For the years ended December 31, 2007, 2006 and 2005, the Company recorded amortization of $4.4 million,
$2.5 million and $964,000, respectively, on spectrum licenses and other intangibles.
Purchased Spectrum Rights and other intangibles Spectrum licenses, which are issued on both a site-
specific and a wide-area basis, authorize wireless carriers to use radio frequency spectrum to provide service to
certain geographical areas in the United States and internationally. These licenses are generally acquired by the
Company either directly from the governmental authority in the applicable country, which in the United States is the
Federal Communications Commission (“FCC”), or through a business combination or an asset purchase, and are
considered indefinite-lived intangible assets, except for the licenses acquired in Poland, Spain, Germany and
Romania which are considered definite-lived intangible assets due to limited license renewal history within these
countries.
During the year ended December 31, 2007, the Company paid consideration of $226.7 million relating to
purchased spectrum rights, which was comprised of $222.5 million in cash and $4.2 million in the form of warrants
and common stock. Of this cash paid during December 31, 2007, $196.8 million related to the purchased spectrum
rights acquired from BellSouth Corporation (see Note 3, Significant Transactions, for additional information
regarding BellSouth). Also, during the year ended December 31, 2007, the Company acquired intangibles related to
acquisitions of $8.3 million, of which $4.6 million was allocated to customer relationships and $3.7 million was
allocated to existing technology, and paid an additional $373,000 in cash relating to other intangible assets,
primarily customer relationships.
During the year ended December 31, 2006 the Company paid consideration of $88.5 million, comprised of
$88.2 million in cash and $300,000 in the form of warrants and common stock, to purchase spectrum rights.

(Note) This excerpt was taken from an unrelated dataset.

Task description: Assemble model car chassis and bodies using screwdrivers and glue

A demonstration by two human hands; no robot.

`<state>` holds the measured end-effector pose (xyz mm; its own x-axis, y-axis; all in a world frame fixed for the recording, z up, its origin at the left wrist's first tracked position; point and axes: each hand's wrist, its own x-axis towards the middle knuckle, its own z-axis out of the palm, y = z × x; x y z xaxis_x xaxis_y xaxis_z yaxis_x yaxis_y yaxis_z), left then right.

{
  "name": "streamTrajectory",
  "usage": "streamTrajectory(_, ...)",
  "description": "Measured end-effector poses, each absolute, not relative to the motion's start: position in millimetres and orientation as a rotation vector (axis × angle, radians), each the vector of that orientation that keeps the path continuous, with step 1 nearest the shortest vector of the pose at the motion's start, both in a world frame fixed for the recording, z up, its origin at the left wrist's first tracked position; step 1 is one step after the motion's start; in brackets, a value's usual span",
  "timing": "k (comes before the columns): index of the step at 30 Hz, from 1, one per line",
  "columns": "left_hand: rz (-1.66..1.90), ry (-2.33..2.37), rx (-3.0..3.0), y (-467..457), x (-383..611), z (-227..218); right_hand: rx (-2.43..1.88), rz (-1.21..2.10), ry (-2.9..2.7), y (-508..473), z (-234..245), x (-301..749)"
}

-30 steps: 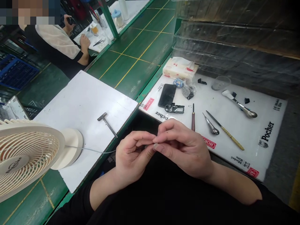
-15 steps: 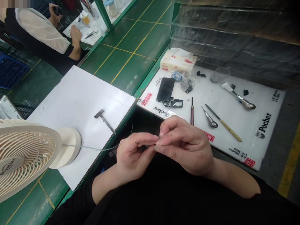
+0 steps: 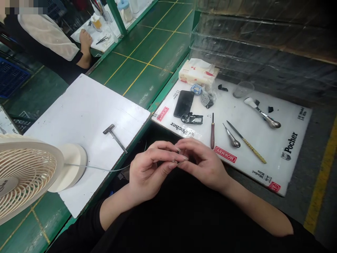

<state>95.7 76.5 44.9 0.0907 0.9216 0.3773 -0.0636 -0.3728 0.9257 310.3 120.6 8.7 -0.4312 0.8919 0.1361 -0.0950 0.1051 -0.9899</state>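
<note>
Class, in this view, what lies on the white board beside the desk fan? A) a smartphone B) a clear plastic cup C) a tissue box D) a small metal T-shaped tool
D: the small metal T-shaped tool lies on the white board, right of the desk fan.

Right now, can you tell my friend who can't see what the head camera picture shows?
A person's left hand and right hand come together, and anything between the fingers is too small to see. On the right lies a white Pocher mat with small hand tools. On the left stands a cream fan.

Two hands (image 3: 149,172), four tools (image 3: 212,130) on mat (image 3: 263,172) (handled ones).
</note>
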Motion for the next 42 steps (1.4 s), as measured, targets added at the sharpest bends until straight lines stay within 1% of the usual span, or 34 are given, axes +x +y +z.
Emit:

Prepaid Spectrum License Fees -The Company also leases spectrum from third parties who hold the spectrum
licenses. These leases are accounted for as executory contracts, which are treated like operating leases. Consid-
eration paid to third-party holders of these leased licenses at the inception of a lease agreement is accounted for as
prepaid spectrum license fees and is expensed over the term of the lease agreement, including renewal terms, as
applicable. Future commitments under these leases are disclosed in Note 11.

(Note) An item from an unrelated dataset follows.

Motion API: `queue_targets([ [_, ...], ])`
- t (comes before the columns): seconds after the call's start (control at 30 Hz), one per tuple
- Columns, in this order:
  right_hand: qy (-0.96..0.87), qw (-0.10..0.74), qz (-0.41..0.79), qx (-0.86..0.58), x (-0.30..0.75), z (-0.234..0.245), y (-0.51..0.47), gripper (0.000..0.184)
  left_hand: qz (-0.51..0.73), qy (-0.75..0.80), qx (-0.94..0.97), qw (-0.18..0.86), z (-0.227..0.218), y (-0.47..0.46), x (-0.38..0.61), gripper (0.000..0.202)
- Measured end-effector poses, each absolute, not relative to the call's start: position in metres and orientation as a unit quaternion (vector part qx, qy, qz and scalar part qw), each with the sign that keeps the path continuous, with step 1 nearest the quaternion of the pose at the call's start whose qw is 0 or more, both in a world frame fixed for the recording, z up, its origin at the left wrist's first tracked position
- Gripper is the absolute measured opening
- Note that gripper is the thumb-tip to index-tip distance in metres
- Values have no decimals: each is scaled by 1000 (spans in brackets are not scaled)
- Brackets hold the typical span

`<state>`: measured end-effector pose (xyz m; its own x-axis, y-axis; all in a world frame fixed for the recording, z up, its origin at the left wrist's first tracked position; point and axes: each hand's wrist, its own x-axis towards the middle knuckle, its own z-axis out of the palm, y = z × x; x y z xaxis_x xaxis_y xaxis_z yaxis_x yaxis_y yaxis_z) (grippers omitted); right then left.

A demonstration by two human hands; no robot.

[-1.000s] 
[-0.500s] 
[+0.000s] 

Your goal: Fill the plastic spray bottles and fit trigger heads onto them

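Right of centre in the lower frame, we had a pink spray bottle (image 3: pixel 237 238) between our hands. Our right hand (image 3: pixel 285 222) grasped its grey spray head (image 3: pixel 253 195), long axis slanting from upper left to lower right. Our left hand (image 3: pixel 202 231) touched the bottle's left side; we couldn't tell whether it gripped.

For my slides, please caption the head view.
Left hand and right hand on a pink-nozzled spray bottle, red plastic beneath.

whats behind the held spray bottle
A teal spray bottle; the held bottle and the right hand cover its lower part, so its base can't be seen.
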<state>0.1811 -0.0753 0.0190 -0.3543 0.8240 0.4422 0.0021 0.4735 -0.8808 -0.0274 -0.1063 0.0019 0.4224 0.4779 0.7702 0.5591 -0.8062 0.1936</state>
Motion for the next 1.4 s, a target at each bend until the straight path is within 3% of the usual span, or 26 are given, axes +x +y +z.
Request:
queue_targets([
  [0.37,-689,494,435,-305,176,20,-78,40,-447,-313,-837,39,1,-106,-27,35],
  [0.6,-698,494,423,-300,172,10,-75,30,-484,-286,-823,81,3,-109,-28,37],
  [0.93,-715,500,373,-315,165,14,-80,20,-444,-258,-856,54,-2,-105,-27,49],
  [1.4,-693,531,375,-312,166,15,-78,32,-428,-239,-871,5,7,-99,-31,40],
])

During the year ended December 31, 2007, consideration paid relating to prepaid spectrum license fees was
$256.5 million, which was comprised of $239.4 million in cash and $17.1 million in the form of warrants and
common stock. Cash paid related to the purchase of leased spectrum from BellSouth was $103.2 million. In
addition, during 2007, the Company received $6.0 million in cash relating to the sale of spectrum licenses.
During the year ended December 31, 2006, cash consideration paid relating to prepaid spectrum license fees
was $148.7 million, comprised of $85.0 million in cash and $63.7 million in the value of warrants and common
stock.
For the years ended December 31, 2007, 2006, and 2005, the Company recorded amortization of $37.9 million,
$6.3 million and $2.9 million, respectively, of leased spectrum.